**Description of the task**
Your answer should be only the lines below from the one with "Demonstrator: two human" to the one with "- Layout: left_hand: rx", repeated exactly, ends included.

**Data listing**
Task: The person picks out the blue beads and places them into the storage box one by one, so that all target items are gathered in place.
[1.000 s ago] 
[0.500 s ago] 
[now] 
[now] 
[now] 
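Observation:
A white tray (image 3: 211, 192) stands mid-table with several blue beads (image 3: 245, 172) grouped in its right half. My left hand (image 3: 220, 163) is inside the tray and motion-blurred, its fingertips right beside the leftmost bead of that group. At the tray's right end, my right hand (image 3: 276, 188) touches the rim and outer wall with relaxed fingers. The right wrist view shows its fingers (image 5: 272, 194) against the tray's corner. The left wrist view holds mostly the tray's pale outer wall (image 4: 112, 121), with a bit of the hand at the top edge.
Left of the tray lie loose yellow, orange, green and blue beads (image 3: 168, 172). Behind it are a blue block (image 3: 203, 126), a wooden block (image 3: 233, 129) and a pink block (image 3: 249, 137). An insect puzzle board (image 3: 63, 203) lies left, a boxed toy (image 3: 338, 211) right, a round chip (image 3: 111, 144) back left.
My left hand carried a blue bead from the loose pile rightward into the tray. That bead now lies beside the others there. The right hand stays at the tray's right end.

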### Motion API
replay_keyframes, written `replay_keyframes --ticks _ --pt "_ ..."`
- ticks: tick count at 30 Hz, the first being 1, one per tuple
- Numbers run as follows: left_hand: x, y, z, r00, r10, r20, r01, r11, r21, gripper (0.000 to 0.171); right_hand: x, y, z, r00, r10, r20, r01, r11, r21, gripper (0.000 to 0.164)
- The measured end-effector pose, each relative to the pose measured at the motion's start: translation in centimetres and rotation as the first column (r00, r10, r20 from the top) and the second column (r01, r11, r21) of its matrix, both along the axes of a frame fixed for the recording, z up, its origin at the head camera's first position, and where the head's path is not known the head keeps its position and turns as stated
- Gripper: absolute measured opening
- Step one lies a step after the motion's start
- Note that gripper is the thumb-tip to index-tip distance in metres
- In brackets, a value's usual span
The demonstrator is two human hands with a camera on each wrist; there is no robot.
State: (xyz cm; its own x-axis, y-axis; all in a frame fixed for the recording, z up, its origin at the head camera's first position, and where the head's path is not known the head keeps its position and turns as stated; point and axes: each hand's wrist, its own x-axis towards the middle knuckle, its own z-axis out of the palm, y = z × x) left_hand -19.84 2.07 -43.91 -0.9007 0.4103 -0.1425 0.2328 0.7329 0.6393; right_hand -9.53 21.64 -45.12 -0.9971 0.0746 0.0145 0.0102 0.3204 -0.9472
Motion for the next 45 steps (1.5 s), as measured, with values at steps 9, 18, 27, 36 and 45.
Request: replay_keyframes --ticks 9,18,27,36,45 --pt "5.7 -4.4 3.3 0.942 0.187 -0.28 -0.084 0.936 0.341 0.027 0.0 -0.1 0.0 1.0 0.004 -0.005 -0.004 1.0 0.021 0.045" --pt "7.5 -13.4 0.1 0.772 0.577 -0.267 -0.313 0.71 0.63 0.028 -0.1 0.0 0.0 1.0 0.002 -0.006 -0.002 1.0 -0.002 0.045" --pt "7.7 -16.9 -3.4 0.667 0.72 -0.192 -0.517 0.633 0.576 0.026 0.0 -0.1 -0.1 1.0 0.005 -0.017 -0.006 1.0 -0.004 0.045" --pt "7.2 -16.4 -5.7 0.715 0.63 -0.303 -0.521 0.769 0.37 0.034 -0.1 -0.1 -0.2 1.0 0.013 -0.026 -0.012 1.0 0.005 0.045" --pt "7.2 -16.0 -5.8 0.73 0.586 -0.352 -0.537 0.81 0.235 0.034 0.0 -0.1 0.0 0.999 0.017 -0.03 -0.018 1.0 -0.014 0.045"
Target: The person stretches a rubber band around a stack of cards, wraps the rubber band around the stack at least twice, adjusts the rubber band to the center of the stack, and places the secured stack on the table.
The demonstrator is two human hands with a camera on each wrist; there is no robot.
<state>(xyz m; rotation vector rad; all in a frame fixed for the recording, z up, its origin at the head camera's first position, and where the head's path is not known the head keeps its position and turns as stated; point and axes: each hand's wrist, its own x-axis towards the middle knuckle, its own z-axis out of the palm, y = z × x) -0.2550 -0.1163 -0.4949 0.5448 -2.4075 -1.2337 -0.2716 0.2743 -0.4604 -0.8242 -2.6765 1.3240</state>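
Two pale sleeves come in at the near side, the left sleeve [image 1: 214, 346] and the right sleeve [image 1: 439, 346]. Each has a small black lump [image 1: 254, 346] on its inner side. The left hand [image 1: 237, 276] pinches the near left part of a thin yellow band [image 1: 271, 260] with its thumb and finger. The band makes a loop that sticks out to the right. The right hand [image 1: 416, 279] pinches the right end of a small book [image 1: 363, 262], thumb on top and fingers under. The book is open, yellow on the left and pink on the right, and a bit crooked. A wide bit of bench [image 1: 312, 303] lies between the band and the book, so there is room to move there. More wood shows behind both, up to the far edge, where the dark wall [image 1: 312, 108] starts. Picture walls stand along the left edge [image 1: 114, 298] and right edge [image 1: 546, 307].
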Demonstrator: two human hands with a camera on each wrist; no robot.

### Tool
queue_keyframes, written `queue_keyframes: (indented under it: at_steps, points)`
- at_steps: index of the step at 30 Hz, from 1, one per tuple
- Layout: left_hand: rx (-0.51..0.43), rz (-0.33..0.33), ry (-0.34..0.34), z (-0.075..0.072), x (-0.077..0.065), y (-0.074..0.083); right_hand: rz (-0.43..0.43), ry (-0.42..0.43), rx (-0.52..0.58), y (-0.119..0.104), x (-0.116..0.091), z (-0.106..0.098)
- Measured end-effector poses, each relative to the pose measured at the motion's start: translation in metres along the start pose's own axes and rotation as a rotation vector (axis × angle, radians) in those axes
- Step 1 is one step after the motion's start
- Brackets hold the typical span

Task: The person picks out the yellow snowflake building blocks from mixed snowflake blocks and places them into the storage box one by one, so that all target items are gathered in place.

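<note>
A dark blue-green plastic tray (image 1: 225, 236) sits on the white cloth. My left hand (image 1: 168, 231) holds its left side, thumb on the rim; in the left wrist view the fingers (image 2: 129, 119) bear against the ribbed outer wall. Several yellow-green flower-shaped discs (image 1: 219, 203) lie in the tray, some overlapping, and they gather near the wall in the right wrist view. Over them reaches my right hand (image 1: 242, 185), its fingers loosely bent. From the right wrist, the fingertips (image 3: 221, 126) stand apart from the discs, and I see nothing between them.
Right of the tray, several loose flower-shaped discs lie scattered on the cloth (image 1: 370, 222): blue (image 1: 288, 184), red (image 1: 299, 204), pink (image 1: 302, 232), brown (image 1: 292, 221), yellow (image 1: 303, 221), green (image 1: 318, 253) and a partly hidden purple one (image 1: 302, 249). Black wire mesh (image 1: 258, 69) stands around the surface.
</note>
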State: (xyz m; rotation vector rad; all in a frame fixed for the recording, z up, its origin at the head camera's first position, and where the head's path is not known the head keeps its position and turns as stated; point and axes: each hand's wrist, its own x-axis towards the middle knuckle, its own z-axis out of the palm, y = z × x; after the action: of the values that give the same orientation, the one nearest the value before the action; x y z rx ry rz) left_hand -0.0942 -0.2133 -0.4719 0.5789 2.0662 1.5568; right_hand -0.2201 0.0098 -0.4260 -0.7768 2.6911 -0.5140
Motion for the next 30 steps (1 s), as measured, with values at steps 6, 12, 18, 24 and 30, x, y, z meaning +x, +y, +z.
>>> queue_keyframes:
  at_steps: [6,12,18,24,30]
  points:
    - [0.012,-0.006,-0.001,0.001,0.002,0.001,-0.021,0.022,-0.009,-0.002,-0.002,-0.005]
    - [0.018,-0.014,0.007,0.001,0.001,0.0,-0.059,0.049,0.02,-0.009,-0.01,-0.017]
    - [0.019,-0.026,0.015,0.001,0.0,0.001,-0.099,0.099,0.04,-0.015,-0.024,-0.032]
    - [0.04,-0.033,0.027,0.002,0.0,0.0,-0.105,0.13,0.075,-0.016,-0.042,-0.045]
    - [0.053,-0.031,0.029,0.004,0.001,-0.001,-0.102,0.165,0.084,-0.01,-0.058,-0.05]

**Exercise result**
Demonstrator: two human hands with a camera on each wrist; no robot.

### Tool
queue_keyframes, written `queue_keyframes: (indented under it: at_steps, points)`
- at_steps: index of the step at 30 Hz, from 1, one per tuple
- Layout: left_hand: rx (-0.51..0.43), rz (-0.33..0.33), ry (-0.34..0.34), z (-0.075..0.072), x (-0.077..0.065), y (-0.074..0.083); right_hand: rz (-0.43..0.43), ry (-0.42..0.43), rx (-0.52..0.58), y (-0.119..0.104), x (-0.116..0.091), z (-0.106..0.098)

Nothing further is required for this answer.